Content starts

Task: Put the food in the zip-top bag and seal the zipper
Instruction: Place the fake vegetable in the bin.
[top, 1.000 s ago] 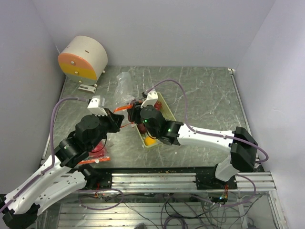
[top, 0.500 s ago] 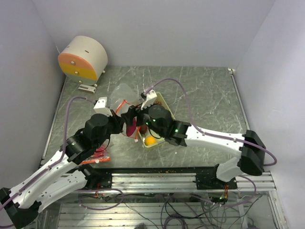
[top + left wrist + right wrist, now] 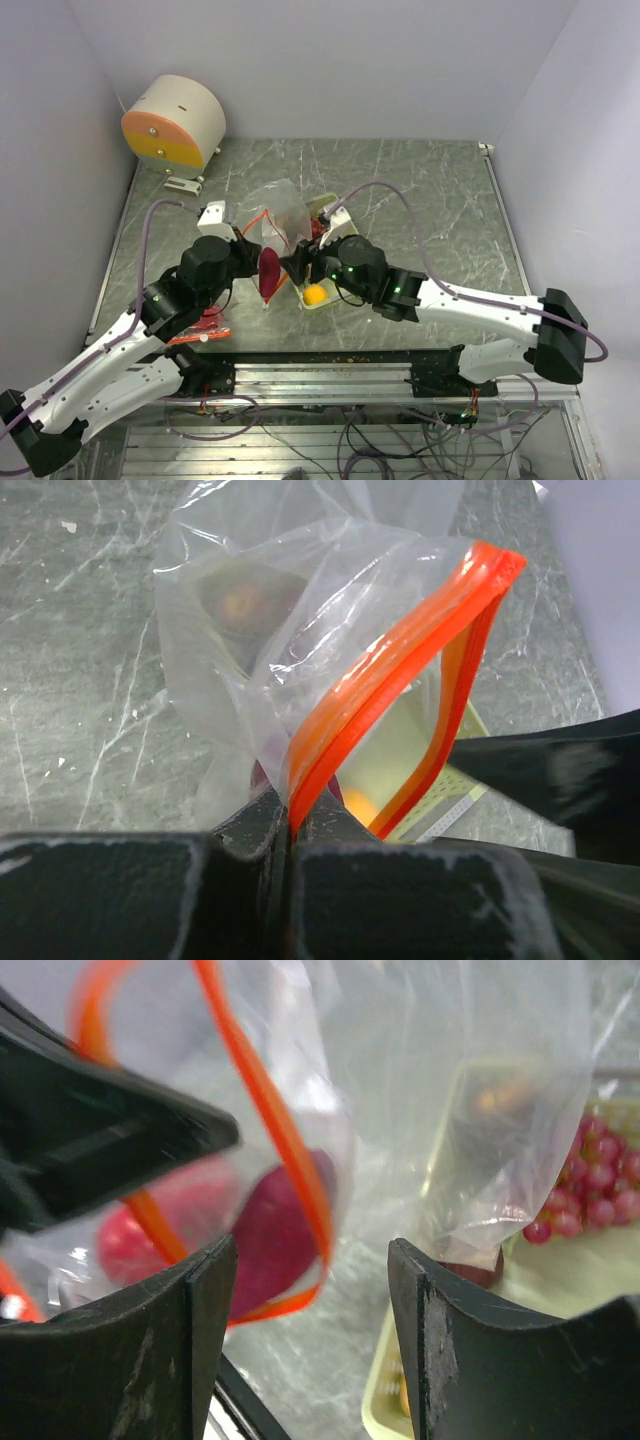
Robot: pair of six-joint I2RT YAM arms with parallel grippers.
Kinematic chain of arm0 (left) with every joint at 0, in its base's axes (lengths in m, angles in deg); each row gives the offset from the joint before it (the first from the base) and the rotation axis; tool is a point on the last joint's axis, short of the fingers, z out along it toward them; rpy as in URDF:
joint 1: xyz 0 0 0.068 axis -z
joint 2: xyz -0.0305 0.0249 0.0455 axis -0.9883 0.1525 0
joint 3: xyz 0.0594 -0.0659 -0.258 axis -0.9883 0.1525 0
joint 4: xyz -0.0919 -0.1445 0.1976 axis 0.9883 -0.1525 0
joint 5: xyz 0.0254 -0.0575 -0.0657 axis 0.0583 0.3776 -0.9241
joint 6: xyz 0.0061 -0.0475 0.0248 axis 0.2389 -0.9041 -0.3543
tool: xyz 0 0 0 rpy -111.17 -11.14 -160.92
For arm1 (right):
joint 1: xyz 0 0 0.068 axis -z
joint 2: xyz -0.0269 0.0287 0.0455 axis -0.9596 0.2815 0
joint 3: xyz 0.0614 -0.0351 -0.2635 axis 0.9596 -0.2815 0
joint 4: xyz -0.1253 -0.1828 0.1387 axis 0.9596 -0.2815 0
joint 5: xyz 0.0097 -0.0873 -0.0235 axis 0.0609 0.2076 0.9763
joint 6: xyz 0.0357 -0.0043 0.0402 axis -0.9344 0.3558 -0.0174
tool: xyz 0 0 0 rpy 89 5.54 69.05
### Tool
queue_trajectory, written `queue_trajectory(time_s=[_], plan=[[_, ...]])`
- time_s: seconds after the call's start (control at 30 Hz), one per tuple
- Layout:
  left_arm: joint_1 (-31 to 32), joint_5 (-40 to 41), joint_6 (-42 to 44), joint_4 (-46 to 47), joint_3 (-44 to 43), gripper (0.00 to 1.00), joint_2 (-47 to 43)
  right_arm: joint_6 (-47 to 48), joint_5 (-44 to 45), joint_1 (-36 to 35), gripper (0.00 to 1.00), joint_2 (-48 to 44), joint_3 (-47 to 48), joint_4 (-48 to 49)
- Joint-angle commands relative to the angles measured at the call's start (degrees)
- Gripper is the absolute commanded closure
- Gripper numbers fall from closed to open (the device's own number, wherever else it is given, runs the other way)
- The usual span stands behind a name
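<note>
The zip-top bag [image 3: 283,208] hangs above the middle of the bench, a little toward the left edge, with its orange zipper mouth pulled into an open loop. The left gripper [image 3: 290,830] is clamped tight on the zipper strip at one end of the mouth. The right gripper [image 3: 310,1260] has its fingers spread wide and nothing between them, close in front of the bag's other side.

Inside the bag lies the purple sweet potato [image 3: 272,1228], low against the plastic. A pink-red piece [image 3: 130,1232] shows through the film beside it; whether it sits inside the bag cannot be told.

The pale green tray [image 3: 560,1272] lies just right of the bag, partly covered by the right arm and by the bag's hanging corner. In it are the orange [image 3: 314,294] at its near end, the purple grape bunch [image 3: 595,1185] farther along, and a dark round fruit [image 3: 470,1268] under the bag's lower edge.

A cream and orange drum [image 3: 175,122] stands at the far left corner. A red object [image 3: 205,315] lies near the left edge, half hidden beneath the left arm.
</note>
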Motion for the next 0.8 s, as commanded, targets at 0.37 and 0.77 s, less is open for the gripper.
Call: queue_trajectory(time_s=[0.37,0.77], plan=[[0.06,1.74,0.52,-1.87,-3.63,0.93,-1.68,-0.24,-0.79,1.54,0.79,10.34,3.62,3.01],[0.04,26.00,9.91,-29.02,-18.85,0.93,11.54,2.38,-28.54,15.93,1.00,13.11,27.42,-25.95]])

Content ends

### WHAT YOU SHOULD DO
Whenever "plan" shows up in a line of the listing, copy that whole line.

### TASK ANSWER
queue_trajectory, written `queue_trajectory(time_s=[_], plan=[[_, ...]])`
Call: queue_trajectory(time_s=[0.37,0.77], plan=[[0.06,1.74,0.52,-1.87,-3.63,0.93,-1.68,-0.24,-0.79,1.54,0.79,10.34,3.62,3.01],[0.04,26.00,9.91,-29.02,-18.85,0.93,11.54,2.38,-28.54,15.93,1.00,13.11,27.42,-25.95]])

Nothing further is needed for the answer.